Metsfanmax wrote:
Second, it's just intuitive. It seems like the burden of the proof is on those arguing that if we have twice as many people, we don't double our chances of having another Einstein.
I don't think we have any trouble having another Einstein. I'm sure we've had thousands of Einsteins. It's just that we only need one; the others are redundant.
We have this emotional need to celebrate someone as the "originator" but it rarely works like that. Usually there are dozens or possibly thousands of people working along the same lines, all capable of finding the answer, and it's pretty much a lottery draw which one finishes first.
Hundreds of engineers were independently working on how to make steel more efficiently, mostly along one of three basic ideas. Bessemer just happened to not only have great success with his system but also had the business connections to be able to upscale it right away. Today we call it the Bessemer converter, but if Bessemer had contracted tuberculosis and died in childhood, somebody else would have had the same success. Maybe there would have been a delay of a few weeks because alternate-reality Bessemer was a little slower than the main-reality version, but it would have made little difference in history overall. Once the economy demonstrates a need for something, someone will find a way to fill it.
Pure science is a little slower than applied science, because there's no immediate need for the new ideas, so there's no big pressure to complete the work. Nonetheless, the principles are the same, they just work a little slower. Genetic manipulation went from theory to practise in five years because there was immediate commercial application for the theory. Quantum physics took a little longer, because until we started pushing the boundaries of how small and how fast an electronic switch can be, nobody really needed to know the exact position of an electron, it was just idle curiosity. Still, sooner or later the discoveries would have been made.
People idly thought about computers for centuries. It's amazing how fast, once the competitive pressure of WWII was upon us, they became reality.

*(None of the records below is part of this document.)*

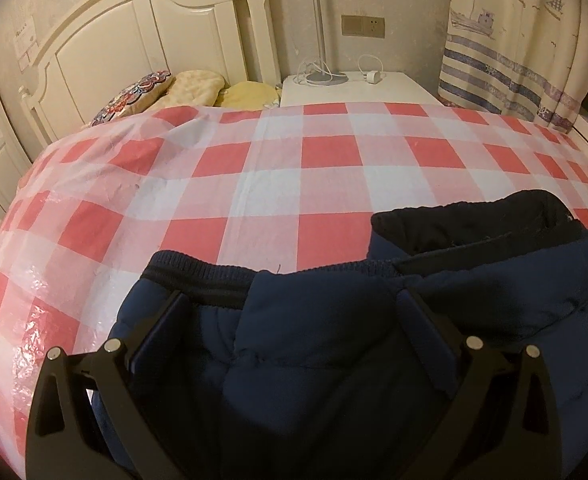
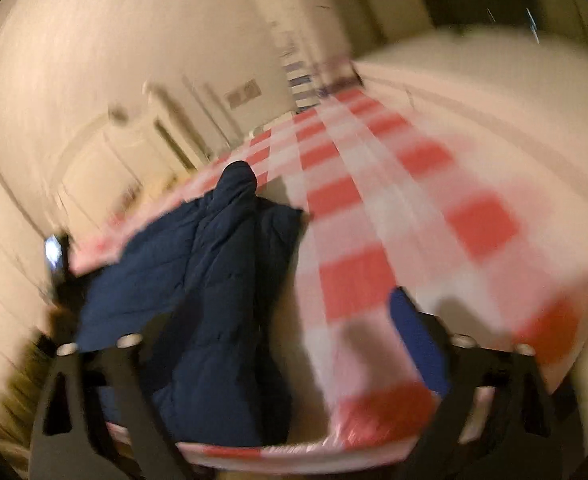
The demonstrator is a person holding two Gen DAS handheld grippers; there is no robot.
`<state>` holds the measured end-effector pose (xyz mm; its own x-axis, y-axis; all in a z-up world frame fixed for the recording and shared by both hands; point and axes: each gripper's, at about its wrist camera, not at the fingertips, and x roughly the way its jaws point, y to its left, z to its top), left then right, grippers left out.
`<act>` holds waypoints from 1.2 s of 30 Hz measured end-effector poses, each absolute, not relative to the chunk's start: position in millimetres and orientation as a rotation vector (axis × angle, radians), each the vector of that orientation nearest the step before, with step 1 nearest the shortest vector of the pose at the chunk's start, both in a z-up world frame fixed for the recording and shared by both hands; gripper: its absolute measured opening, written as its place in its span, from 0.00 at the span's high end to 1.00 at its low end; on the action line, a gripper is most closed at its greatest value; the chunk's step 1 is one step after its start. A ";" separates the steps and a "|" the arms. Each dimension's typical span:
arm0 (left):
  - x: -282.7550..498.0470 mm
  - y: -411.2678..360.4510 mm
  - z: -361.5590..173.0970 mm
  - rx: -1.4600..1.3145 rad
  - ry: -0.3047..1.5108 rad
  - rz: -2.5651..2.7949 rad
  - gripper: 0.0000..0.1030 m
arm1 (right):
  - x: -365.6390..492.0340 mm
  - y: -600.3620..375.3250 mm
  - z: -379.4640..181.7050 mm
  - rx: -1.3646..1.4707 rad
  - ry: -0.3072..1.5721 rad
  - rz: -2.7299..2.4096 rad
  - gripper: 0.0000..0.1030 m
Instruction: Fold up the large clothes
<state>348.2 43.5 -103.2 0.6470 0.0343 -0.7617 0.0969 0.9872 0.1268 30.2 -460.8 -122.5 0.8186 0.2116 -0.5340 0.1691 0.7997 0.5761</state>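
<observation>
Both claws gape: left gripper (image 1: 294, 300) straddles the navy padded jacket (image 1: 334, 360), right gripper (image 2: 285, 320) hangs over its sleeve in a blurred view. Jacket lies on a red-checked bedcover (image 1: 253, 184); headboard (image 1: 141, 40), nightstand (image 1: 354, 90), lamp (image 1: 322, 40). No legible writing.

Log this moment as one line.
left hand-held gripper: open over navy jacket | right hand-held gripper: open, blurred | checkered bed cover

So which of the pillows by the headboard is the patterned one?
The leftmost pillow, nearest the headboard post, with the red and blue floral print. The other two pillows, cream and yellow, are plain.
</observation>
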 end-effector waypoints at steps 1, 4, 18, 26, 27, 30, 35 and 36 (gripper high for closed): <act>348.4 43.6 -103.3 0.162 0.868 -0.036 0.02 | 25.0 -461.8 -130.7 0.706 0.615 0.041 0.23; 348.3 43.2 -103.2 0.160 0.869 -0.037 0.02 | 11.6 -444.4 -152.7 0.750 0.621 0.088 0.24; 348.8 44.6 -102.9 0.155 0.869 -0.040 0.02 | 48.6 -361.1 -141.9 0.748 0.712 0.199 0.22; 350.3 47.6 -102.0 0.143 0.872 -0.044 0.02 | 89.6 -357.3 -144.0 0.783 0.699 0.067 0.43; 350.1 48.4 -101.5 0.141 0.871 -0.045 0.02 | 86.7 -353.3 -144.5 0.745 0.672 0.066 0.45; 346.5 44.6 -98.0 0.172 0.849 -0.025 0.02 | 77.4 -353.0 -145.6 0.703 0.632 0.064 0.52; 310.8 31.6 -61.3 0.137 0.713 -0.011 0.03 | 78.6 -354.6 -148.7 0.699 0.629 0.065 0.52; 301.6 24.1 -52.7 0.111 0.695 -0.058 0.02 | 78.9 -354.1 -149.4 0.694 0.626 0.062 0.52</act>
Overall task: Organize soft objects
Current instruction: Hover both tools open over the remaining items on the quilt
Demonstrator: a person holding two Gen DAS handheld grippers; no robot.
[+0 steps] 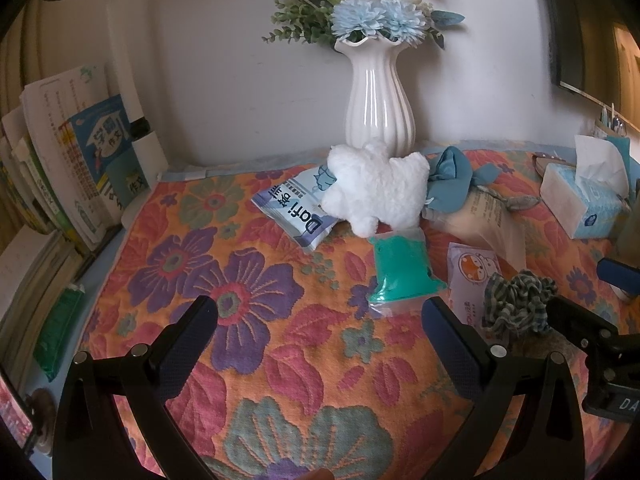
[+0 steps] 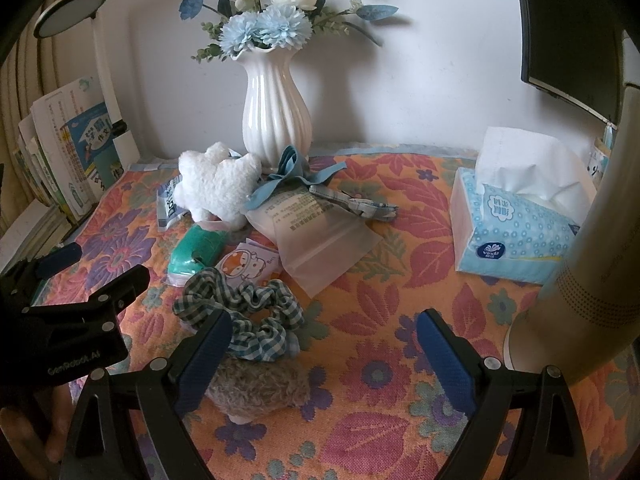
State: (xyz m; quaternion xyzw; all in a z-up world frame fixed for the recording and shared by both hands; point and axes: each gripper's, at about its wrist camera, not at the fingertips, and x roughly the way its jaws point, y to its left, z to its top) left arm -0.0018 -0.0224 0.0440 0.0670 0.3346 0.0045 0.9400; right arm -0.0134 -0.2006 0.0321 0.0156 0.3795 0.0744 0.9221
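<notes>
Checked green scrunchie (image 2: 240,316) lies near the right tool (image 2: 324,336), beside its left finger; white plush (image 1: 376,188) sits far, before the vase (image 1: 378,100). Both tools gape wide, empty; left tool (image 1: 320,320).

- Left wrist view: looks forward and slightly downward over the floral cloth (image 1: 248,288) toward the white vase (image 1: 379,108) at the rear wall; the vase sits right of frame centre, with the books (image 1: 80,160) left of it.
- Right wrist view: same heading, positioned further right; the vase (image 2: 277,112) sits left of centre, the tissue box (image 2: 516,232) right of it, closer.
- Shared area: vase, white plush (image 1: 376,188) (image 2: 218,184), checked scrunchie (image 1: 516,304) (image 2: 248,312) in front of the vase.
</notes>
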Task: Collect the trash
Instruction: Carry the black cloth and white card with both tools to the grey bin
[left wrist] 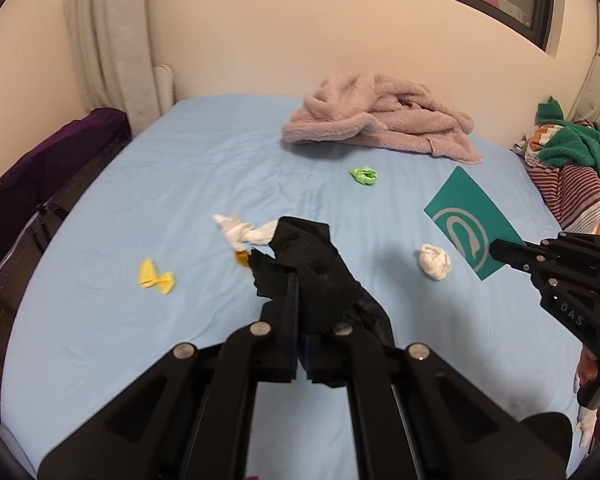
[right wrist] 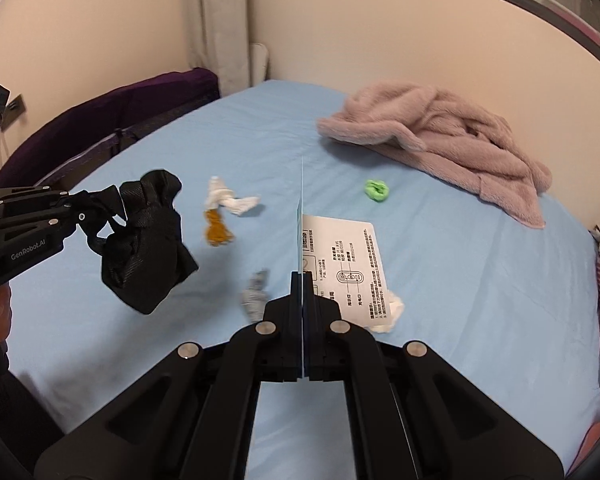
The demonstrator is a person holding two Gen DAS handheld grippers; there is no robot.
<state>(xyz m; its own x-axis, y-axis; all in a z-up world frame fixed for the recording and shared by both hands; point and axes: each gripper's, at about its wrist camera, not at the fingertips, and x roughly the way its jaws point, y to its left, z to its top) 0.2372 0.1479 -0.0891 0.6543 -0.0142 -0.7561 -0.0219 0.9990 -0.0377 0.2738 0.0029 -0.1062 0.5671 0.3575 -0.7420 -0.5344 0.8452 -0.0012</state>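
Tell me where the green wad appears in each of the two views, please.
Left wrist view: the green wad lies on the blue sheet above centre, just below the pink towel.
Right wrist view: the green wad lies right of centre, left of and below the pink towel, beyond the card that the right tongs hold.
Shared landmark: the pink towel.

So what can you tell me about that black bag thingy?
The black bag looks like thin woven cloth with a strap, crumpled and floppy. The left gripper has its jaws shut on it near the top, so it hangs in the air above the blue bedsheet, touching nothing else. Whether anything is inside cannot be seen.
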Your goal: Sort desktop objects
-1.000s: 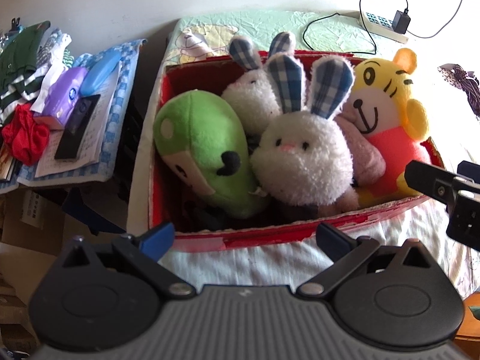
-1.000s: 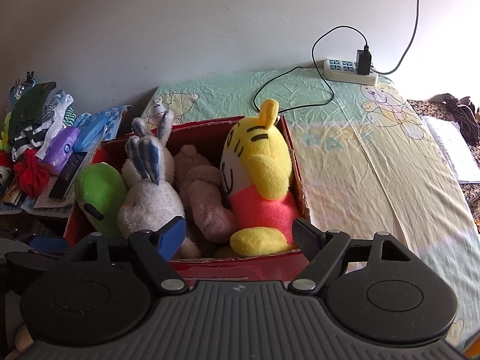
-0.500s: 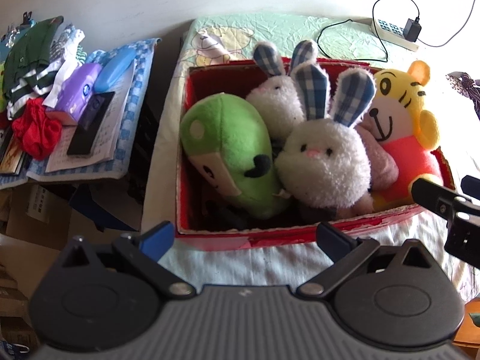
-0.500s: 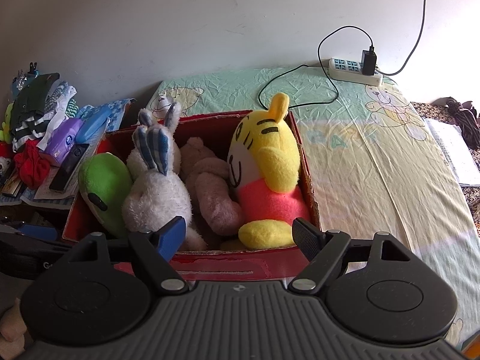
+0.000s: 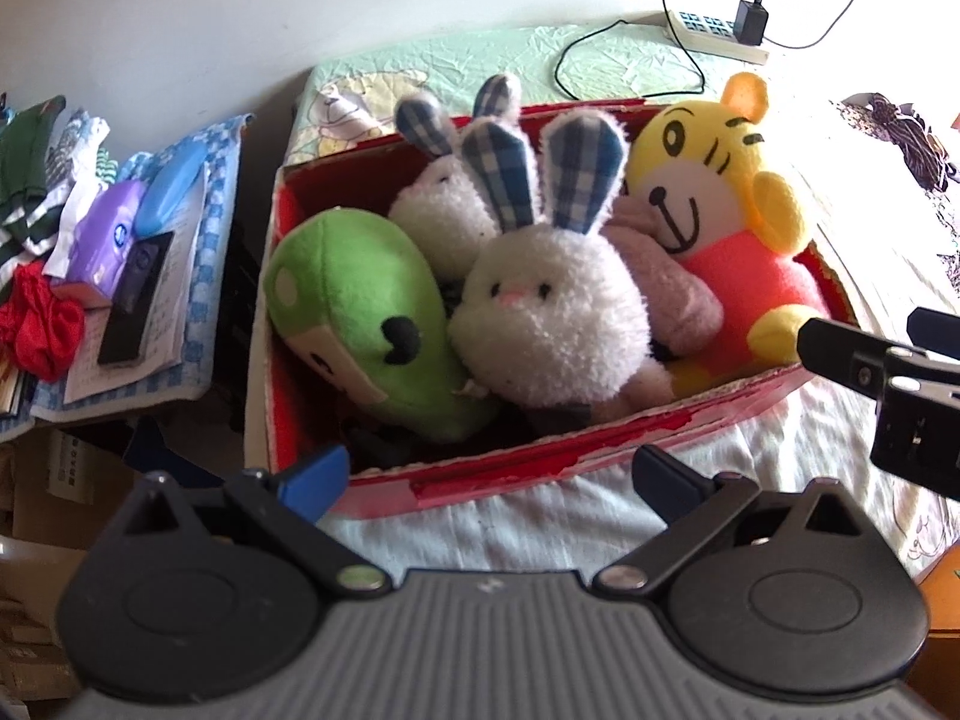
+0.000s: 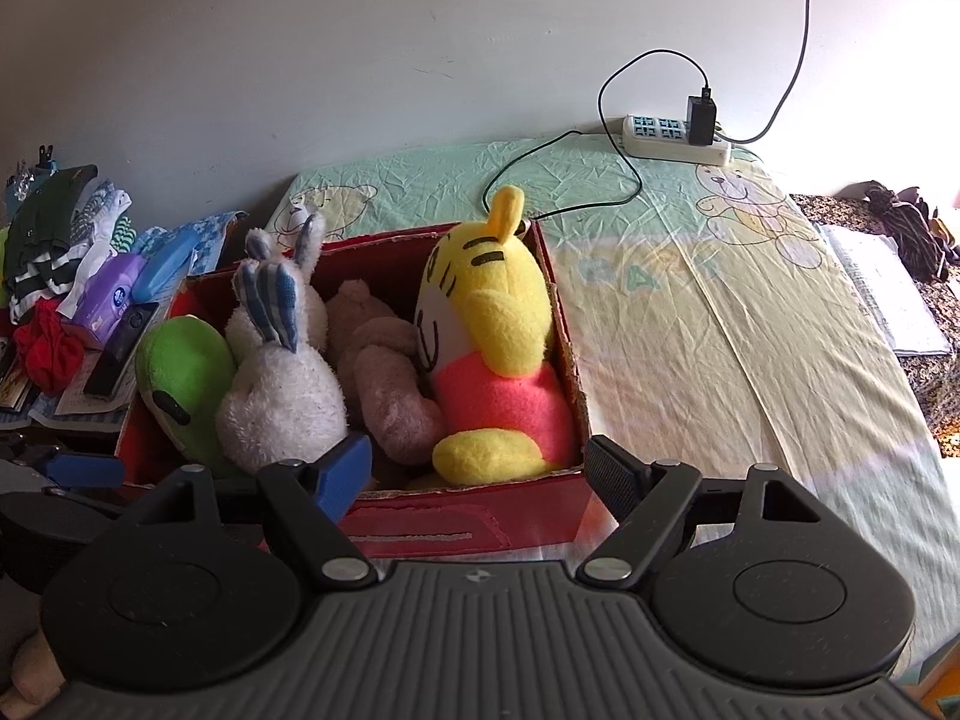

People speak awestruck about DaVinci foreseeing the helicopter, but it's no great feat to me. I'm sure that since Archimedes there were a thousand or a million people who happened to think about the fact that Archimedes' screw could propel gasses as well as liquids, and could be used to lift a load off the ground. Until the 20th century there weren't high powered compact engines that could do it, so most of those dreamers went on to more practical pursuits, but if the circumstances had existed, any of them could have done it.